Por último, digamos, otro informe oficial (Indec) reveló que, en promedio, alrededor del 15 por ciento de las empresas que salieron a buscar empleados, entre abril y junio de este año, no encontró lo que buscaba. La noticia apareció en unos pocos medios cual patrulla perdida, y revela que el 40 por ciento de las empresas de curtido y fabricación de cueros; otro tanto de las de servicios para hotelería y restoranes; algo menos –muy poco– de las de producción y procesamiento de carne, pescado, frutas, legumbre, hortalizas, aceites y grasas, al igual que la industria automotriz; y más del 30 por ciento de las firmas que buscan gente apta para la elaboración de productos lácteos, no hallan los trabajadores que necesitan. ¿Alguien entiende que esto es la radiografía de una masa descomunal de mano de obra discapacitada, que se originó en el objetivo desindustrializador de la dictadura, que se profundizó durante la rata y que probablemente no tenga retorno como producto de un Estado que para corregir estas cosas sigue ausente?

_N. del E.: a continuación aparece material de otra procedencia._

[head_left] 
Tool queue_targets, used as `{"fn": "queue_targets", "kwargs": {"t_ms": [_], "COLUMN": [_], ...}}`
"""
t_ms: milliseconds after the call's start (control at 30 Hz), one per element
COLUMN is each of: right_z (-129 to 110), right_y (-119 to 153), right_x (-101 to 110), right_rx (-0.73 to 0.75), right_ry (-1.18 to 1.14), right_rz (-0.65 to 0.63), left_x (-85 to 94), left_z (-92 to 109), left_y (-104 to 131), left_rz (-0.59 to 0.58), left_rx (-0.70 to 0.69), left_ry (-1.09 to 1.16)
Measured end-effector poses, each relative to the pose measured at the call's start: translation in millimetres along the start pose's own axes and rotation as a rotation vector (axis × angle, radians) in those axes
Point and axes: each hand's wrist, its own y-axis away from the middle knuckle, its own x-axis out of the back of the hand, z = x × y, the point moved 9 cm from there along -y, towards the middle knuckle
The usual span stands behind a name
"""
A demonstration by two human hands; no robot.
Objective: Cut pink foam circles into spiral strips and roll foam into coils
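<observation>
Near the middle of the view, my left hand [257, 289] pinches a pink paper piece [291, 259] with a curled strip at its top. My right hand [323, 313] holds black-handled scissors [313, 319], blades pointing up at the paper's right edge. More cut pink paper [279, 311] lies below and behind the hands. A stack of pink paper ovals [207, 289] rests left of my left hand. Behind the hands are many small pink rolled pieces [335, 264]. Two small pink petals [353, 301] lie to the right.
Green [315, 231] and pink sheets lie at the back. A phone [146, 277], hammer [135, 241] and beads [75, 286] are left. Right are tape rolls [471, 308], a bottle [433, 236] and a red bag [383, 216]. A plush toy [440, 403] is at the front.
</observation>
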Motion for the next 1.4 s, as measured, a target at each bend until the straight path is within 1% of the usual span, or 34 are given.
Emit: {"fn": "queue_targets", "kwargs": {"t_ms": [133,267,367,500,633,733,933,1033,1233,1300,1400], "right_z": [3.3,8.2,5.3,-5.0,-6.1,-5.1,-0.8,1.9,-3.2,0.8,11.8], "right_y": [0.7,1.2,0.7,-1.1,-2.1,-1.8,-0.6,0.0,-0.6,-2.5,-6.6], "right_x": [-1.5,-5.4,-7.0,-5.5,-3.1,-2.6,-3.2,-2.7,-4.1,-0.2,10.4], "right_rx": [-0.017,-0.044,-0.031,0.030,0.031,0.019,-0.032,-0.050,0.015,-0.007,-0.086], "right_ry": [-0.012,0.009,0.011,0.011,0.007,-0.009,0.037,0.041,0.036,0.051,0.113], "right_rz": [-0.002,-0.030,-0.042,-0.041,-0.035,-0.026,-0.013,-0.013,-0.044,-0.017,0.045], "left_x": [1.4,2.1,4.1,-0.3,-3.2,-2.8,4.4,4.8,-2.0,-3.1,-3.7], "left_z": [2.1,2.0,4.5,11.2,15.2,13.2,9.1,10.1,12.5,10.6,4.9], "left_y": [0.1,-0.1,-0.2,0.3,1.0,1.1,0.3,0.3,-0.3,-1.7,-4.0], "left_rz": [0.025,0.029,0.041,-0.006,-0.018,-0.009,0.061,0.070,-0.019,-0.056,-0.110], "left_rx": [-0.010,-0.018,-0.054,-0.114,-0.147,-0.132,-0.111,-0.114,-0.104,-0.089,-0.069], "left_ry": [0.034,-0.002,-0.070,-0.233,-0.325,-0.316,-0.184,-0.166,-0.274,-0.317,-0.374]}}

La certeza sigue siendo que nada de todo esto le importa mayormente a nadie. El paisaje de la injusticia social, de la placidez que provoca el haber asomado algunos pelos de abajo del agua tras la explosión del 2001, los pececitos de colores con que se engaña la clase media, y la inexistencia de oposición, se han naturalizado como si se tratase, precisamente, de un orden divino, inmodificable. Después de todo, si hay que cortar la luz (claramente la amenaza más grande y en realidad única que enfrenta el Gobierno antes de las elecciones), los shopping tendrán que cerrar más temprano, cambiarán la hora para aprovechar mejor el sol, no habrá partidos de fútbol a la noche. Zafan, en una palabra. El problema de eso es que las autoridades quedarán como desprevenidas u ocultadoras, los sectores medios habrán de enojarse y Kirchner despotricará desde tribunas varias contra la falta de inversión de los tiempos ratunos. La fuga de votos, igualmente, no tendría por qué ser significativa, siendo que no tienen adónde ir a parar masivamente. Sólo un problema electoral, en la visión de ellos. El problema en serio, que no es ése sino que se discutirá de eso en lugar de políticas de desarrollo de largo plazo, en un país que lo tiene todo para no sufrir de nada, es lo que sigue sin interesarle esencialmente a nadie.

Datos públicos o visibles, como los consignados a propósito de la capacitación laboral, los ricos que no pagan impuestos, los que gastan la luz que no alcanza para todos o el nivel de separación abismal entre los que tienen más y los que tienen menos, están desnudamente expuestos a la vista de quien quiera. Y señalan casi todo lo que hace falta respecto de cuánto se hace y cuánto no para alterar la distribución de la riqueza. Como decía una canción de protesta setentista, y ya que desde el propio oficialismo se rescata el espíritu de aquella generación: las cosas se cuentan solas, sólo hay que saber mirar.